Citizens, a unit of the Royal Bank of Scotland Group, is one of more than 30 banks sued in nationwide litigation against banks for allegedly overcharging customers in order to boost revenues. So far, 12 banks across the country have settled for approximately $750 million.

Citizens, based in Providence, is the second largest retail bank in Massachusetts, with 258 branches and 765 ATMs in the state. The state’s largest bank, Bank of America of Charlotte, N.C., last year agreed to pay $410 million to settle similar charges.

In February, J.P. Morgan Chase of New York agreed to pay $110 million to settle.

The lawsuit alleged that Citizens used software programs designed to extract the most fees possible from customers. Like other banks involved in the class-action, Citizens allegedly reordered customers’ debit card and ATM transactions, posting the highest amounts first, rather than in the order they occurred—causing overdraft fees to rack up more quickly than they should have.

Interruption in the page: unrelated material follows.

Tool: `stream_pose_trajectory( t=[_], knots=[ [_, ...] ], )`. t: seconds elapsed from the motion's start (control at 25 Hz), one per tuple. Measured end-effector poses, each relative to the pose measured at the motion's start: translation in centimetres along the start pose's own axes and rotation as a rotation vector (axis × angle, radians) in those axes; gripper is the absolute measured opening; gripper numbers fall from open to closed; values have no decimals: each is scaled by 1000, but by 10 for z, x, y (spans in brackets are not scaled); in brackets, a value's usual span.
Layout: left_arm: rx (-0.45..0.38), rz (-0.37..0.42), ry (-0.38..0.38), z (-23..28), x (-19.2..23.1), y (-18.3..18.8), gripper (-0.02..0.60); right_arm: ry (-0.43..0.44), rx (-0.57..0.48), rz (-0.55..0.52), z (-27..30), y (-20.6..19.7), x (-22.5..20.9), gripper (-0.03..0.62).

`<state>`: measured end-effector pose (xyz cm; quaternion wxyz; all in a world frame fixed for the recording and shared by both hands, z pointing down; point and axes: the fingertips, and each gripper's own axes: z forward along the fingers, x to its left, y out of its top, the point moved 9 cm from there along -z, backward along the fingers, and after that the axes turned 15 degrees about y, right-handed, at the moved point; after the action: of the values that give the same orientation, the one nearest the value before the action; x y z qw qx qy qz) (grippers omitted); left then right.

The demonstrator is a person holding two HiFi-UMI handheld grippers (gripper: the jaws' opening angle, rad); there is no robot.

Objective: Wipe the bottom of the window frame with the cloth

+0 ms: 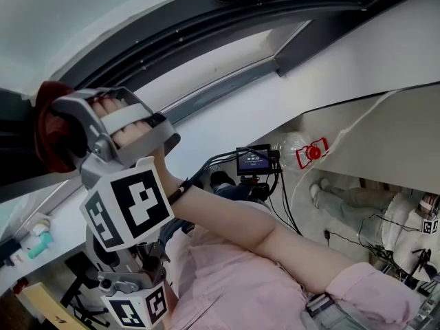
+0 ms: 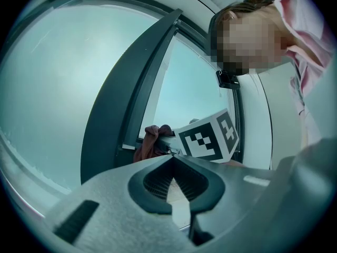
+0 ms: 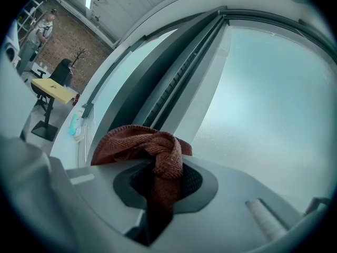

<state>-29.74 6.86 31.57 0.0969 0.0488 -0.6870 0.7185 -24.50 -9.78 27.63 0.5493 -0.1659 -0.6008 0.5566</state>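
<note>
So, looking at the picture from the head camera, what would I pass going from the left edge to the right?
red cloth → small screen → red-and-white tag

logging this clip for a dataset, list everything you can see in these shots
cloth: one, rust red, clamped in the right tongs, beside the window frame
window frame: one, dark grey, curving across the top
sill: one, white, under the frame
small item: one, teal and white, on the sill at far left
monitor: one, black, screen lit, below the sill
table: one, yellow, in the room behind
right tongs: one, grey, shut on the cloth
left tongs: one, grey, shut, nothing between
arm: one, bare, pink sleeve, reaching to the right tongs
</note>
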Motion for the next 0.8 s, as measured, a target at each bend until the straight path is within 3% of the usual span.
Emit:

Citizens was charging anywhere from $35-$39 for overdrafts, according to the plaintiff lawyers. Citizens has not ended the practice, but said it is reviewing it.

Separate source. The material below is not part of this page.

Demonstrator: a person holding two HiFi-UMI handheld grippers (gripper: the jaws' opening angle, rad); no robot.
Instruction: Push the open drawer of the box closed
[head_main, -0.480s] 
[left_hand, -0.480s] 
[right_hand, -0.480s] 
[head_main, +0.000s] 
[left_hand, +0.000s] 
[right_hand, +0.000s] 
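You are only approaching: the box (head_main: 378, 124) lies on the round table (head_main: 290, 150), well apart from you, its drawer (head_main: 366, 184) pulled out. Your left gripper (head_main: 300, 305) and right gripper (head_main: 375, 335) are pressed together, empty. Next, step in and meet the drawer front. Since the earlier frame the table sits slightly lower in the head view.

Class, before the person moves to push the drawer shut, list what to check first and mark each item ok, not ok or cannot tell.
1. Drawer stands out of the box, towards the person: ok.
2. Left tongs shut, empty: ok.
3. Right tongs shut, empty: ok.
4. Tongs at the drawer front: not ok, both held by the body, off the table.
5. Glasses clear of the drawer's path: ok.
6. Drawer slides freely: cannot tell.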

The Federal Reserve adopted new consumer protection rules in 2010 to require banks to better disclose to customers when they would incur overdraft fees and get their consent for overdraft protection on debit cards.

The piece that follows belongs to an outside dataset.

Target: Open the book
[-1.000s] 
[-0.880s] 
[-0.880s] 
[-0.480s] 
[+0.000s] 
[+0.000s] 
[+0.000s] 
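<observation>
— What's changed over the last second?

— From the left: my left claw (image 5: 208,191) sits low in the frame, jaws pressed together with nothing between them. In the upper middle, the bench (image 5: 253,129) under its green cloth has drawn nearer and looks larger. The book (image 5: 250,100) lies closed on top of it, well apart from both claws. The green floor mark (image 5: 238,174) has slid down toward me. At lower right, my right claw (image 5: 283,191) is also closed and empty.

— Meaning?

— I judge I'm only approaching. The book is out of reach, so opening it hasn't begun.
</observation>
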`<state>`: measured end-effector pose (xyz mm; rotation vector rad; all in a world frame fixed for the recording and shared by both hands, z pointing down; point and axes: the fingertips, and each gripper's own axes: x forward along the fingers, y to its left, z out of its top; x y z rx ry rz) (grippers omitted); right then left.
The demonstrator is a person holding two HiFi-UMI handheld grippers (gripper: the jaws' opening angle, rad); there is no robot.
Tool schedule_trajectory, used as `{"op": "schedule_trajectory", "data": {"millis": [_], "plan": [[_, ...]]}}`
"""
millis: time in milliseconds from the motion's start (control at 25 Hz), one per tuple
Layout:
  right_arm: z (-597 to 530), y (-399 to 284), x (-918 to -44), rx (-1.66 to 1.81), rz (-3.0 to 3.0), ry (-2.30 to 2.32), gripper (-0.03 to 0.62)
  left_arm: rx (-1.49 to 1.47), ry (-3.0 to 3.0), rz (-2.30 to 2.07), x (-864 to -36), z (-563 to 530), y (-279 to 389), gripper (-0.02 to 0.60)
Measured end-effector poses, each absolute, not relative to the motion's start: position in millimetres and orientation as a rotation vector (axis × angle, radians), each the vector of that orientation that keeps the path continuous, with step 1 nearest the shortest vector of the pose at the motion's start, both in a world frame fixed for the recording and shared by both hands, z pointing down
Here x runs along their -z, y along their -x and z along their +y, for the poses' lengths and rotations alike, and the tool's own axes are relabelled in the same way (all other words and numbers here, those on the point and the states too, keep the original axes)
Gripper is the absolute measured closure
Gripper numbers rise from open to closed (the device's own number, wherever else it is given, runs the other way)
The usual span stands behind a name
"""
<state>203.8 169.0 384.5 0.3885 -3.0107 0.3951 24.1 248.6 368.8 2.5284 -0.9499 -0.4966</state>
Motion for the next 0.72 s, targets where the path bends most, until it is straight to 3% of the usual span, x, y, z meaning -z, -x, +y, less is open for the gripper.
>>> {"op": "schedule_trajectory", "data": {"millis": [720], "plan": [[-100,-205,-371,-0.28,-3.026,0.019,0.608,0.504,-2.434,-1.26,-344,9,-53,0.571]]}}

Previously, many banks automatically signed up customers for overdraft protection, meaning the banks would cover debit card payments with insufficient funds, then charge customers.

Some banks no longer offer the service and just decline cards when accounts lack sufficient funds. The Federal Reserve rule did not, however, bar banks from reordering transactions from highest to lowest., which consumer advocates say banks did to maximize overdraft charges.

“We think it’s a bogus practice if it causes overdrafts,” said Linda Sherry of Consumer Action, a consumer advocacy group in Washington, D.C.

But, Sherry added, the class-action lawsuits have encouraged many banks to abandon the practice and instead process payments in the order they were made because the litigation is so costly.

“Actions like this do set some precedent,” she said. “It sends a huge message to the industry.”

Other regulators have also stepped in to discourage the practice. In 2010, the Federal Deposit Insurance Corp. advised banks to avoid re-ordering transactions to maximize overdraft fees. And the Consumer Financial Protection Bureau said last week that it planned to investigate overdraft fees, including how banks explain overdraft programs to consumers.

Some consumer watchdogs continue to push for regulators to further crack down on overdraft fees, such as extending the consent requirements for overdraft protection to checks and forcing banks to better explain the potential cost of signing up for overdraft protection.

“The banks go out of their way to make it sound like a wonderful thing, but it’s not,” Sherry said.